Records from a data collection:

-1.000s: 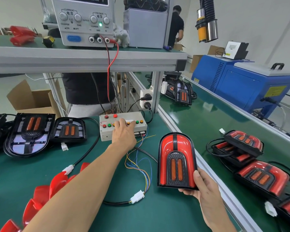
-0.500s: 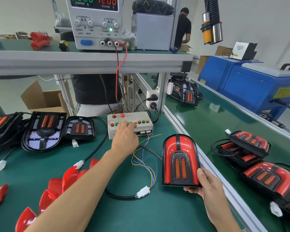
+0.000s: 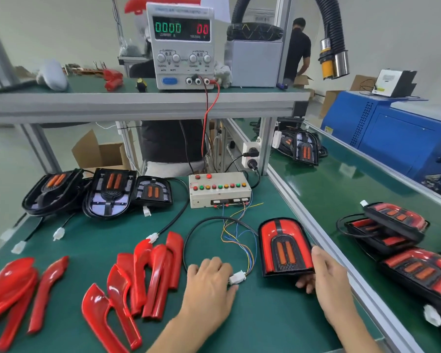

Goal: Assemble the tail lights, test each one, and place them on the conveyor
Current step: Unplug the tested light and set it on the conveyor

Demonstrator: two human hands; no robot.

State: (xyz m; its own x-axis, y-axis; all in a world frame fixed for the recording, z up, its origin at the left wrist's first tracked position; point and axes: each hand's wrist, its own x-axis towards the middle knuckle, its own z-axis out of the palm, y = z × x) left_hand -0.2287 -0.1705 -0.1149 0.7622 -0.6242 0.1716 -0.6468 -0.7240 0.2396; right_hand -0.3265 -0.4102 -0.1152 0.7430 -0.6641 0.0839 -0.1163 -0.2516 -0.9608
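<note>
1. My right hand grips the near right corner of the tail light, thumb on its red face, fingers curled beneath.
2. The tail light sits face up on the green bench, just beside the rail of the conveyor.
3. My left hand lies knuckles up on the bench, left of the light, fingers bent; the thumb and fingertips touch the white plug, but I cannot tell whether they pinch it.
4. The plug's coloured wires run to the button box.
5. Red lens covers lie left of my hand.
</note>
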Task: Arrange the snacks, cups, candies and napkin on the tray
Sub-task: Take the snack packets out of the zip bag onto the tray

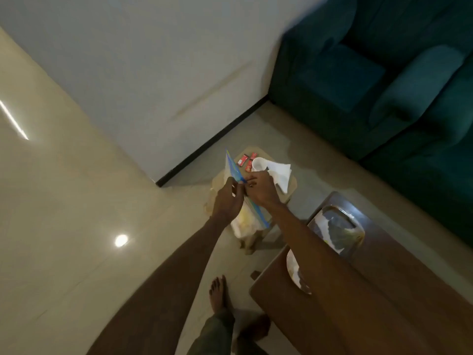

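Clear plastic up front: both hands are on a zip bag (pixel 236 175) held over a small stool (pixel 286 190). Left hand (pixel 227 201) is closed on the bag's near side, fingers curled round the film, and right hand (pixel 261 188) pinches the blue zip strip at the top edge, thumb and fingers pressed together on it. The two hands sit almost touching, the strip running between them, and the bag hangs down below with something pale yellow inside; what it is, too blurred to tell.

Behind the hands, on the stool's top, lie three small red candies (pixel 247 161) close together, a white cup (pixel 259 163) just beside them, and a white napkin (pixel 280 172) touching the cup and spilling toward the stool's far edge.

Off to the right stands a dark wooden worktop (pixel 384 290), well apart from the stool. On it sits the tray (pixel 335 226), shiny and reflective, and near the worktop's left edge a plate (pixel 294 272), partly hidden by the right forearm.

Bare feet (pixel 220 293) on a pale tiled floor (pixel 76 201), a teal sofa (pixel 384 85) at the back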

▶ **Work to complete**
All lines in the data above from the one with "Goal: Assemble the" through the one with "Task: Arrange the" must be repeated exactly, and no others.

▶ **Solution below**
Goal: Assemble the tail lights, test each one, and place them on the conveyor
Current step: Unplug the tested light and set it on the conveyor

Demonstrator: two human hands; no robot.

State: (xyz m; its own x-axis, y-axis; all in a world frame fixed for the recording, z up, its origin at the left wrist's first tracked position; point and axes: each hand's wrist, its own x-axis towards the middle knuckle, its own z-axis out of the palm, y = z × x) left_hand -0.2287 -0.1705 -0.1149 0.7622 -0.6242 0.1716 -0.6468 -0.7240 0.2396; right_hand -0.3265 -0.4102 -0.1152 0.7430 -0.6641 0.0839 -0.1163 -0.2516 -0.9608
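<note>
1. My right hand grips the near right corner of the tail light, thumb on its red face, fingers curled beneath.
2. The tail light sits face up on the green bench, just beside the rail of the conveyor.
3. My left hand lies knuckles up on the bench, left of the light, fingers bent; the thumb and fingertips touch the white plug, but I cannot tell whether they pinch it.
4. The plug's coloured wires run to the button box.
5. Red lens covers lie left of my hand.
</note>
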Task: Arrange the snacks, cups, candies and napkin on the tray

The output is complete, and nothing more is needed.